La Commission est d'avis que :

-          Les responsables de l'établissement fassent connaître leur malaise, par exemple, par un courrier adressé aux différentes autorités responsables de la situation (juge de la jeunesse, parquet, direction générale de l'aide à la jeunesse, ministre,…).

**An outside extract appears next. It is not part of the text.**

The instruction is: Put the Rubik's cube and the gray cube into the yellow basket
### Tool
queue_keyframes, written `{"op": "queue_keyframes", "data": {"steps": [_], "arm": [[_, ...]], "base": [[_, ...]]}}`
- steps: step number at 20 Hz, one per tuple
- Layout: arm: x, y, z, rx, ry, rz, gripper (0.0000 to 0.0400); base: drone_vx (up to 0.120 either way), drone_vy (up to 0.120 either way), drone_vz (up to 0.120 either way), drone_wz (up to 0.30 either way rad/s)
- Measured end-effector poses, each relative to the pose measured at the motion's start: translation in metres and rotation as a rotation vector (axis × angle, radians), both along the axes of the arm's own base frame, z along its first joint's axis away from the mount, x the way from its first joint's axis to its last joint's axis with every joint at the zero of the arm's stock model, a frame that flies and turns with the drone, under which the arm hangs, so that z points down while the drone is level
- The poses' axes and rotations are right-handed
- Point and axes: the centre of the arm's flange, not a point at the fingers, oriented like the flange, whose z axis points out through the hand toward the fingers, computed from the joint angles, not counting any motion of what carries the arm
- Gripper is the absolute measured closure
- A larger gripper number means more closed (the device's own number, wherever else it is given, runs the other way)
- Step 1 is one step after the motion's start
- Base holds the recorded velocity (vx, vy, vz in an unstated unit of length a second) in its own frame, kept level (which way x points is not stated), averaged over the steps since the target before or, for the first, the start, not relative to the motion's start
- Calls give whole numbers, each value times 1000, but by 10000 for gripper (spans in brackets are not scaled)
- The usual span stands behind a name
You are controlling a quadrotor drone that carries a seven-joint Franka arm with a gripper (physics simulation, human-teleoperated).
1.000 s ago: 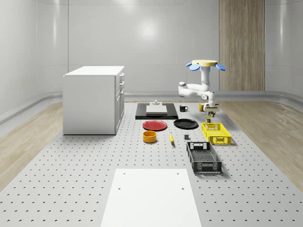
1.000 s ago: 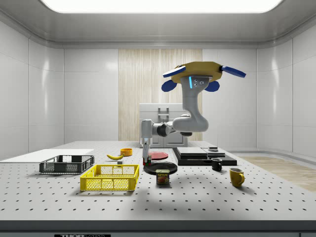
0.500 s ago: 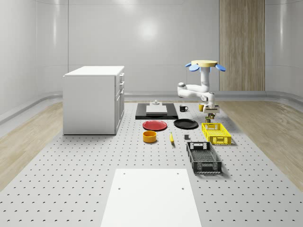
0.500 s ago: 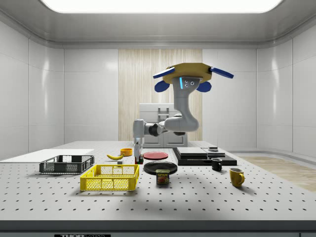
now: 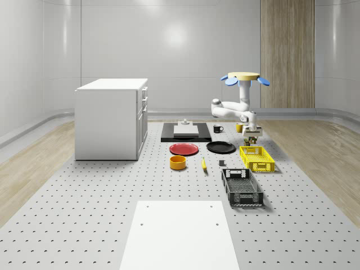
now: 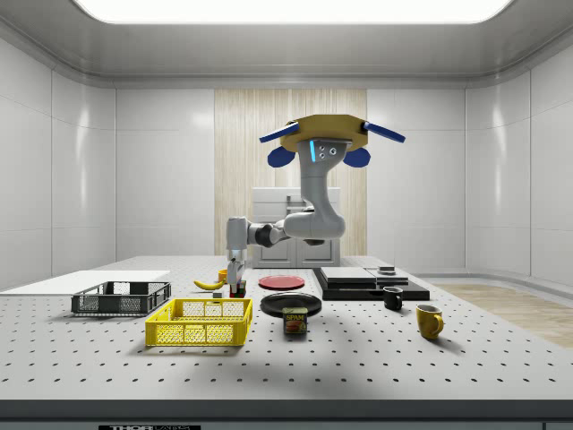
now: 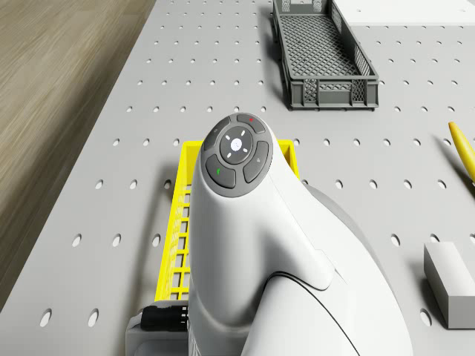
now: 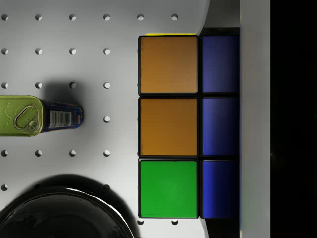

Si cela s'avère nécessaire, la Commission n'aperçoit aucun inconvénient à ce que le présent avis soit joint à ce courrier.

-          Ce malaise doit être relevé dans les rapports transmis à l'autorité de placement en lui expliquant, concrètement et avec des exemples à l'appui, en quoi le travail éducatif est affecté par l'interdiction de sortie;

-          Des réunions de concertation doivent être organisées à l'initiative du secteur de l'aide à la jeunesse pour, d'une part, mieux faire connaître les projets pédagogiques des I.P.P.J.aux magistrats et, d'autre part, pour favoriser le respect du travail de chacun et des dimensions éducatives auxquelles sont tenus les professionnels du secteur.  

 

 

Le présent avis a été rendu lors de la séance du 16 juin 2010 de la présente Commission.